「変えていいもの」と「変えてはいけないもの」を見極める
今日のように変化の激しい時代には何よりも「変える」とか「変わる」ことが重視されるが、その際、最も気をつけなければならないのは企業でも個人でも「変えていいもの」と「変えてはいけないもの」をしっかりと見極めるということだ。この見極めを誤ると、せっかくの「変える」が大切な「強み」を失う原因となってしまう。
スティーブ・ジョブズが創業したアップルはアップルⅡ、そしてマッキントッシュによってコンピュータ業界の寵児となったものの、1985年にCEOのジョン・スカリーがジョブズをアップルから追放して以降、徐々に輝きを失ってしまった。
やがてアップルについて囁かれる噂は「身売り」や「倒産」といったネガティブな情報ばかりになり、ジョブズが特任顧問としてアップルに復帰した1996年頃には、かつてのライバルだったデル・コンピュータのCEOマイケル・デルから「俺なら会社を畳んで株主にお金を返すね」と言われるほどの惨状だった。
その後、倒産寸前のアップルの暫定CEOとなったジョブズは短期間のうちにiMacやiPodといった世界的大ヒット製品をつくり上げ、アップルを復活させたばかりか、IT業界ナンバーワン企業へと押し上げることとなるが、これほどの可能性を持っていたアップルが危機に陥った理由をのちにこう話している。
「問題は、急速な成長ではなく、価値観の変化だったんだ」
ジョブズが去った後のアップルはマッキントッシュのお陰もあり、数年は売上げ、利益とも絶好調だったが、ジョブズによると、この時期にアップルの生命線とも言える「すぐれた製品の開発」を忘れ、「多額の利益」を優先したことが間違いの原因だったという。
アップルが世界中のユーザーに愛されたのは圧倒的に優れた製品をつくったからだ。にもかかわらず、スカリーは製品づくりよりも売上げや利益を優先することでアップルの一番大切なものを失ったことが、その後の凋落につながることとなった。

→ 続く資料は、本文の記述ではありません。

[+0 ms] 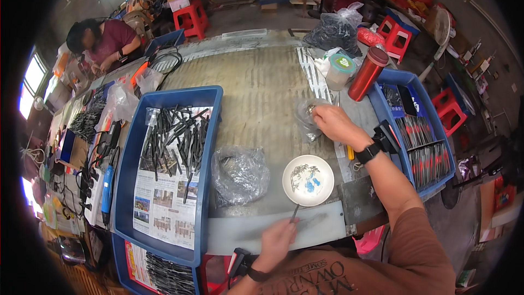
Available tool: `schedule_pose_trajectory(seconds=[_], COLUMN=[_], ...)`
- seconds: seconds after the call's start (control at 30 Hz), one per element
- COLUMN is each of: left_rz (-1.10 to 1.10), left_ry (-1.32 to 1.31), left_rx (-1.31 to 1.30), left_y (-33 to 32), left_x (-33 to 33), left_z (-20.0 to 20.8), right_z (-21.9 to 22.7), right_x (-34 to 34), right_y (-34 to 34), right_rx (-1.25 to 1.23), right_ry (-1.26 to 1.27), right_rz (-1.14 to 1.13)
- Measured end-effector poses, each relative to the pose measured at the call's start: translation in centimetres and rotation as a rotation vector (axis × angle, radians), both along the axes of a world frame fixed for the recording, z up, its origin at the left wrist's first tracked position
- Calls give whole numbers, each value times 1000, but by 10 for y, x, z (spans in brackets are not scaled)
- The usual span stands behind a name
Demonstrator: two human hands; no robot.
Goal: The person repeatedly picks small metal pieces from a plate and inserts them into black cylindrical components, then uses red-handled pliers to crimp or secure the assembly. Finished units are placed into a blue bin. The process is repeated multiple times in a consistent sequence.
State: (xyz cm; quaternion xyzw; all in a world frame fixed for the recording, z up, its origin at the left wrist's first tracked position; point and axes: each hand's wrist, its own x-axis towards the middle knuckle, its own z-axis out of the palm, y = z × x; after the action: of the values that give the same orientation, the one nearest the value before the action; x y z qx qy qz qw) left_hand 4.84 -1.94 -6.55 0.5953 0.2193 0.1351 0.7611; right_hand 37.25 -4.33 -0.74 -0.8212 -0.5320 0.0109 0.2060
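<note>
My left hand [277, 243] is closed round a thin dark stick-like piece [295, 213], whose tip points up toward a white bowl [287, 190]. Small thin dark metal parts and several bright blue bits lie in that bowl. Farther off, my right hand [337, 124] has its fingers drawn together at a small clear plastic bag [309, 127]. What the fingertips pinch there is hidden. Under the left hand's piece lies a pale translucent board [322, 221] along the near table edge. A larger crumpled clear plastic bag [240, 177] rests left of the bowl.
A blue tray [214, 125] of slim black pieces on newspaper stands at left, a blue divided bin [406, 169] at right. A red flask [368, 74] and lidded tub [339, 74] stand at far right. A blue screwdriver-like tool [107, 191] hangs left. A co-worker [112, 41] sits far left.
</note>
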Motion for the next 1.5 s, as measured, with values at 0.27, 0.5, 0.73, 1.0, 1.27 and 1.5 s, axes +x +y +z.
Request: schedule_pose_trajectory(seconds=[0.27,0.5,0.73,1.0,1.27,1.5], left_rz=[18,39,49,49,67,116], left_ry=[-35,-29,-60,-70,-65,-65], left_rx=[23,27,-18,-11,-64,197], left_y=[-1,-2,-3,-3,-3,-1], left_x=[0,1,1,1,0,4], left_z=[-2,-3,-3,-4,-1,-5], right_z=[-21,-33,-31,-34,-37,-42], right_x=[-34,-26,-27,-30,-32,-38], right_y=[-33,-41,-43,-39,-32,-30], right_rx=[-224,-154,-77,-95,-156,-110], right_ry=[153,71,62,-28,-63,21], right_rz=[78,78,82,104,14,-120])
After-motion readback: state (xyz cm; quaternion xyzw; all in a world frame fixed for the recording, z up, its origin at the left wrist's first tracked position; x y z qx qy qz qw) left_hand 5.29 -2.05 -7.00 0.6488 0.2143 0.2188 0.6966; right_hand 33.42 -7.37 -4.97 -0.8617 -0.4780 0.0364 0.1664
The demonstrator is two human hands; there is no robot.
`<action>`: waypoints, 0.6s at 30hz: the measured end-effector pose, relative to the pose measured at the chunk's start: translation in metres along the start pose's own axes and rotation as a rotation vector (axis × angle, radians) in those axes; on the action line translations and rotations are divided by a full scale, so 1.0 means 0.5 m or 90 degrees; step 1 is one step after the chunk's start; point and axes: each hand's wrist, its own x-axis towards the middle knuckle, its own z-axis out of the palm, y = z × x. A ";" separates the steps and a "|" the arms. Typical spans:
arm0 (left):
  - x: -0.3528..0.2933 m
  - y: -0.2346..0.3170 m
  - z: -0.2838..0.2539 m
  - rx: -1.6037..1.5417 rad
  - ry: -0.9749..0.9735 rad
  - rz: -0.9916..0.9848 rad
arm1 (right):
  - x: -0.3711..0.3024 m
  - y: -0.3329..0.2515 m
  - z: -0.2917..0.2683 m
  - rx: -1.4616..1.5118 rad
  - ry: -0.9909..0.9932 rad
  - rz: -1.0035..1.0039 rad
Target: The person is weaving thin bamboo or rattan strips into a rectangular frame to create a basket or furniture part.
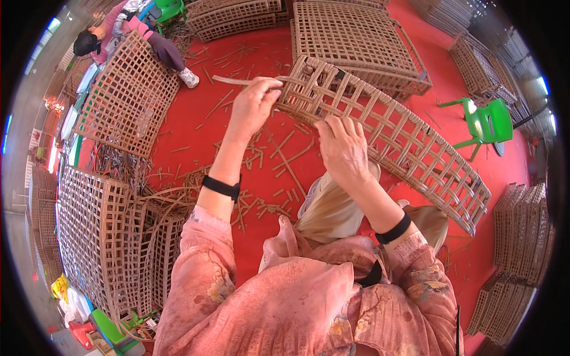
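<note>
A long brown woven lattice panel (404, 133), basket-like with open squares, slants from the upper middle down to the right, over my knees. Near its upper left end, my left hand (252, 110) is closed with the fingers pinched on a pale flat strip (230, 80). That strip's loose end points left, and its other end runs to the panel's corner. My right hand (344, 145) curls over the panel's near edge, fingertips among the woven strips. The thumb of the right hand is mostly hidden.
Cut strips (285, 157) litter the red floor (196, 136). Woven pieces (113, 231) stand at the left, and more are stacked (356, 44) ahead and at the right. A green chair (490, 121) stands at the right. Another person (166, 50) sits at the upper left beside a lattice panel.
</note>
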 end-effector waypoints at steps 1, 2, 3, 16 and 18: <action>0.000 -0.013 0.005 0.019 -0.022 -0.026 | 0.010 -0.006 0.008 -0.025 -0.014 -0.015; 0.006 -0.027 0.010 0.037 -0.043 -0.051 | 0.020 -0.010 0.014 -0.051 -0.028 -0.029; 0.018 -0.031 0.010 0.036 -0.044 -0.050 | 0.028 -0.011 0.019 -0.090 -0.037 -0.040; 0.050 -0.126 -0.068 0.194 -0.095 0.058 | 0.077 -0.041 0.045 -0.251 -0.186 -0.011; 0.042 -0.137 -0.080 0.214 -0.053 -0.010 | 0.082 -0.047 0.049 -0.265 -0.200 -0.021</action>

イノベーションが得意なジョブズが頑なに守り続けていたもの
「製品」か「利益」か。違いはごくわずかに思えても、どちらを優先するかで人の採用も、昇進の仕方も、そして資源の使い方も変わってくる。アップルがアップルであるためには何よりも「製品づくり」こそを第一に考えるべきで、それを忘れた企業運営をすればアップルはアップルらしさを失い、どこにでもあるパソコンメーカーになってしまう。